When I sat down to write, this is not the post you were going to read. But editing last night, it was late, I was tired, and I decided final editing needed to be done with a less sleepy mind than mine was at that moment. What’s here now is a result of more time to think, and reactions to changes from the original post that sparked all of this.

In a nutshell, a little controversy got started in the book blogosphere yesterday when author Sylvia Massara took “unprofessional reviewers” to task on her site, Authors Helping Authors. Please note, Massarra has since updated her original post . All passages from her blog that I use are taken from the original posting and may not reflect what you will see on her site at this time.

The point Massarra was trying to make on her blog yesterday is below:

When you offer your book to be reviewed, first take the time to check out the reviewer. Have a read of some of the reviews they wrote in the past. See if they trashed someone else. Make sure they back up their reviews with facts and objective criticism.

This is sound advice.  The problem is, the author asked some sites to review her books, and then she didn’t like what they had to say. And, she called them out – by name and link-  in her post and trashed them.  The links and call-outs of the specific blogs have since been removed, although you will see the original text below.

Well, for starters, the reviewers were not professional. They were not objective in what they had to say. I found their comments to be subjective and sometimes downright malicious. Two such blogs that have set themselves up as reviewers of books are “The Book Binge” and “Chick Lit Plus. Now, I don’t expect everybody to like my books, but what really gets me is when amateur reviewers use words like “predictable” and “one dimensional”, but they don’t quantify this. They don’t back up their comments with facts.

Except that both the reviewers actually did back up the reasons they didn’t care for the book. And these were not attacks on the author, but problems that they had with plot or character development that made the book not work for them.   So the author lost a little credibility with me right there.

Massara then went on to say:

Oftentimes, the people who set up these kinds of blogs have never written a thing in their lives, except maybe a grocery list. Most are avid readers who think they are qualified to review someone else’s work. So it’s very sad when they go about damaging the image of upcoming small press and indie authors with the rubbish they write.

… Please bear in mind that writers work very hard at their craft and the last thing they need is a smartass who makes subjective comments because they don’t know how to do anything else.

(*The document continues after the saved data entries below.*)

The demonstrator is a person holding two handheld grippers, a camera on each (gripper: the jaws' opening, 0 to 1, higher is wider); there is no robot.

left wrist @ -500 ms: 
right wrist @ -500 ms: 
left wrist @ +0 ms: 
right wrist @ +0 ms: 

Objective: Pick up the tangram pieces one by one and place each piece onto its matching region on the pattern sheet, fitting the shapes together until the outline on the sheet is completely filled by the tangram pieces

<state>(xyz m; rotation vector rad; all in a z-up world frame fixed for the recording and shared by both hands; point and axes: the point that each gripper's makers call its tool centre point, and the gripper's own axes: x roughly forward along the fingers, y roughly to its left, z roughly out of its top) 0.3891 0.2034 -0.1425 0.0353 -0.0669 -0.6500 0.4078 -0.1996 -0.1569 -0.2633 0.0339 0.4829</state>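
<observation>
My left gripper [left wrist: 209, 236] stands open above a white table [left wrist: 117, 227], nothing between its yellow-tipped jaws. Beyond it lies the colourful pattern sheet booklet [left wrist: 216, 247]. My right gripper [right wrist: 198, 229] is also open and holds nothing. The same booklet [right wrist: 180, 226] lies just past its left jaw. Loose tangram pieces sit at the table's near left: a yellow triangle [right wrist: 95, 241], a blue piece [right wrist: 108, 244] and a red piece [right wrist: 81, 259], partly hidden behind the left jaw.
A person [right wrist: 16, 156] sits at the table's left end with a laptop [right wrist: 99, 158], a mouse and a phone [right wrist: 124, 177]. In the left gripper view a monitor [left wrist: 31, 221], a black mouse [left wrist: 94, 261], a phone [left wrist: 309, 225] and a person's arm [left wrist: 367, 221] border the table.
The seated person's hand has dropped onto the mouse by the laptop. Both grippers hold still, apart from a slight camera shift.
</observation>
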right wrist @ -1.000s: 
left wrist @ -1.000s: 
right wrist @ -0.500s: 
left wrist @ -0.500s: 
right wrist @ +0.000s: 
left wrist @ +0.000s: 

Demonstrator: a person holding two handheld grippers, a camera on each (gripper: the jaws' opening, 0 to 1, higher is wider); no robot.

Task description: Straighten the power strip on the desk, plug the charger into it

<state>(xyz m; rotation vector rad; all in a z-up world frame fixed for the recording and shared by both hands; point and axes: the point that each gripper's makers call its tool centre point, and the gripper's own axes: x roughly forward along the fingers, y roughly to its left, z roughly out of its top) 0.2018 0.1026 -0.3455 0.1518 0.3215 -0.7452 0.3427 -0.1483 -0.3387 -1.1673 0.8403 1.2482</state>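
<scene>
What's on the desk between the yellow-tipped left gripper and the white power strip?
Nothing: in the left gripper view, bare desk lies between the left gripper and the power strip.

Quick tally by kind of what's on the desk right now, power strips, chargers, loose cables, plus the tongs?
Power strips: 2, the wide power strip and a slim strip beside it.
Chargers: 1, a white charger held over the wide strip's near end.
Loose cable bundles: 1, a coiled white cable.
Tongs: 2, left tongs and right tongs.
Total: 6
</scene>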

Y’all, that fired me up a bit. I am an avid reader, and  I do write grocery lists. She’s got me there. I thought it was a bit condescending to say that because readers aren’t necessarily writers, well, we’re just not qualified to judge whether or not we like something. Sorry. I think that because I get so much joy out of reading and that because I read such a variety of books, I’m at least a little qualified to blog about why a book appeals to me. Reviews are by nature subjective, whether someone is paid to be a book reviewer (which I assume is what the author means by professional) or does it as a hobby. The point of a blog like mine, like Chick Lit Plus, The Book Binge and any number of other sites, is to share opinions about what we’ve read.

A book either speaks to me or it doesn’t.  It makes me want to turn a page, or it doesn’t. It makes me want to read more by the author  or say, hm, this author/genre/book is not for me.  Maybe, in my very small sphere of influence, someone is going to read a book because I suggest it.  Or maybe they’re going to read something despite me saying, “I didn’t care for that one,” and explaining why.

I don’t believe in trashing an author. I would never say on my blog “oh, you’re a crap writer and should never put pen to paper again.”  But I think Massara did herself a great disservice in her ranting post.  Her well-intentioned message of check out reviewers before you ask to work with them was lost in petulance and name calling that came across as something that should have been lamented with a best friend rather than through the blogosphere.

And although I did check out Massara’s site to see what all the fuss was about, nothing that I have seen is sparking a desire for me to read her book. That is, perhaps, what is most sad about this whole thing.